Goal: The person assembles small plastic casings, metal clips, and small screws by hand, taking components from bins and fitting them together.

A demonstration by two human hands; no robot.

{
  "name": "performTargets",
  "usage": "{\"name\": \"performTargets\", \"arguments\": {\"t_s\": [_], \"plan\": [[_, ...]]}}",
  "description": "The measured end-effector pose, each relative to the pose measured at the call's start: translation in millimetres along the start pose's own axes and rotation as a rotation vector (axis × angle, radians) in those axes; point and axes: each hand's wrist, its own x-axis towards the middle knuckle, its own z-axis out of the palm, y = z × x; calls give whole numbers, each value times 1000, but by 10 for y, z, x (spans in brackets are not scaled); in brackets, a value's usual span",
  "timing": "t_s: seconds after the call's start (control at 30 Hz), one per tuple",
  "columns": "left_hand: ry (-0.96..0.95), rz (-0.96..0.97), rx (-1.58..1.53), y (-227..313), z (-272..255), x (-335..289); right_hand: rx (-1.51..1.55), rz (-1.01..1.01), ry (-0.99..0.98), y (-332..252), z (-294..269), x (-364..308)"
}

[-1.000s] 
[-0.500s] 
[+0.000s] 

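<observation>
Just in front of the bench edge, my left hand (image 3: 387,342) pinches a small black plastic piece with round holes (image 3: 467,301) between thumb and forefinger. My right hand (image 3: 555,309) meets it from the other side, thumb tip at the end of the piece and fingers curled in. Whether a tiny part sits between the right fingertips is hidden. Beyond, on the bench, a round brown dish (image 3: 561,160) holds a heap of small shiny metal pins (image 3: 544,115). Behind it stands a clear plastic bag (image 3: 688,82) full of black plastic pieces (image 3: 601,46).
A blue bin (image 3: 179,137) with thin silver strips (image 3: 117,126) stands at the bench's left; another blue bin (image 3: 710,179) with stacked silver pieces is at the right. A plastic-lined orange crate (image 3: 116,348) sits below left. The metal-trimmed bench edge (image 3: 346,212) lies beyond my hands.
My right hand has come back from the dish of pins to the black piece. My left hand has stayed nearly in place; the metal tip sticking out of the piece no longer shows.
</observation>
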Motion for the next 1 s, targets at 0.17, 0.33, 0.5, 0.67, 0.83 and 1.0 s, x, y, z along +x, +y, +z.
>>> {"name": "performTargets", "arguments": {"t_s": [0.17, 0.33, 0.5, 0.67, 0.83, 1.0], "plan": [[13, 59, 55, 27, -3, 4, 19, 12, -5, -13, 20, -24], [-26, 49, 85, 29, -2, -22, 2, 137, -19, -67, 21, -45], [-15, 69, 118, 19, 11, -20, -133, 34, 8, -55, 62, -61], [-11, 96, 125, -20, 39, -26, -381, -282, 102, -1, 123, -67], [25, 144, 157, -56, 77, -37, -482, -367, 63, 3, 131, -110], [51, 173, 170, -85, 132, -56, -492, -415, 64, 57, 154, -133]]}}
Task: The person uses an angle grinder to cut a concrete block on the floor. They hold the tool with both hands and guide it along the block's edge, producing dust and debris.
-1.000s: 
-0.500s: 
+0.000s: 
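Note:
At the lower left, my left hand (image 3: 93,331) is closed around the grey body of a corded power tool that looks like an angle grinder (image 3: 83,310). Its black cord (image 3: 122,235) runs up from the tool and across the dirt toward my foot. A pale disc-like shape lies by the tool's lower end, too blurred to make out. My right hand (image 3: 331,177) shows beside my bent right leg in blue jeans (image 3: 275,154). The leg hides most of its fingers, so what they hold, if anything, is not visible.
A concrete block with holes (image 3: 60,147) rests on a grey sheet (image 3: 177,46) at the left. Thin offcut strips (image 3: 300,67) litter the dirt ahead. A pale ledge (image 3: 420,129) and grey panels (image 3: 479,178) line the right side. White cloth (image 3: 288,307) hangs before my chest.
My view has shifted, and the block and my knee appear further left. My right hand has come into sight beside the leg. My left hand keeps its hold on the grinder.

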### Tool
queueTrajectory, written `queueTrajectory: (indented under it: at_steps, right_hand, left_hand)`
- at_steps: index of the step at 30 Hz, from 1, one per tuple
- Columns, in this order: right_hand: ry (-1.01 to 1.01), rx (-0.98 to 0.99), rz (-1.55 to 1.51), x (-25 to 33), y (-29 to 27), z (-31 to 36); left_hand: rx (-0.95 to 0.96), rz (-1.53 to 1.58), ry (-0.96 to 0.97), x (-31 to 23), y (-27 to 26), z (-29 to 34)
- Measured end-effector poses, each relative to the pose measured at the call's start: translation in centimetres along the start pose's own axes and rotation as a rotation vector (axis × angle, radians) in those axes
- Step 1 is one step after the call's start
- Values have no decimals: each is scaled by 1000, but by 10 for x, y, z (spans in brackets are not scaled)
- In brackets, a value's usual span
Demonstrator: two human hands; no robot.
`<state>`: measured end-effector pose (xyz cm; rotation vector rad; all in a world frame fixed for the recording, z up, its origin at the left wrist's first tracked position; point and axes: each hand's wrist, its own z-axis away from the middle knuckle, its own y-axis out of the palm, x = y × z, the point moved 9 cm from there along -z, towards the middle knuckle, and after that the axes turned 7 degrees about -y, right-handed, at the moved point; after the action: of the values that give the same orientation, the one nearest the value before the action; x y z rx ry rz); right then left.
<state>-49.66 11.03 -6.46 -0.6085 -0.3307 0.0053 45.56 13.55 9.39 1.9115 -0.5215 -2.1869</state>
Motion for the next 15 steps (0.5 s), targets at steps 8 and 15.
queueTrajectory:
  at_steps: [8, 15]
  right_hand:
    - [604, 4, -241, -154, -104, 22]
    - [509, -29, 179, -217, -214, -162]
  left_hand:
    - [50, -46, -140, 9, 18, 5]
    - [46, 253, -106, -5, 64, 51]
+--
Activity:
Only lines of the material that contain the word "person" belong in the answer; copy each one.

Solution for this problem:
Goal: The person assembles small plastic casings, metal clips, and small screws by hand, taking components from bins and fitting them together.
Task: The person uses an angle grinder to cut a concrete block on the floor. They hold the tool with both hands and guide it along the block's edge, producing dust and debris.

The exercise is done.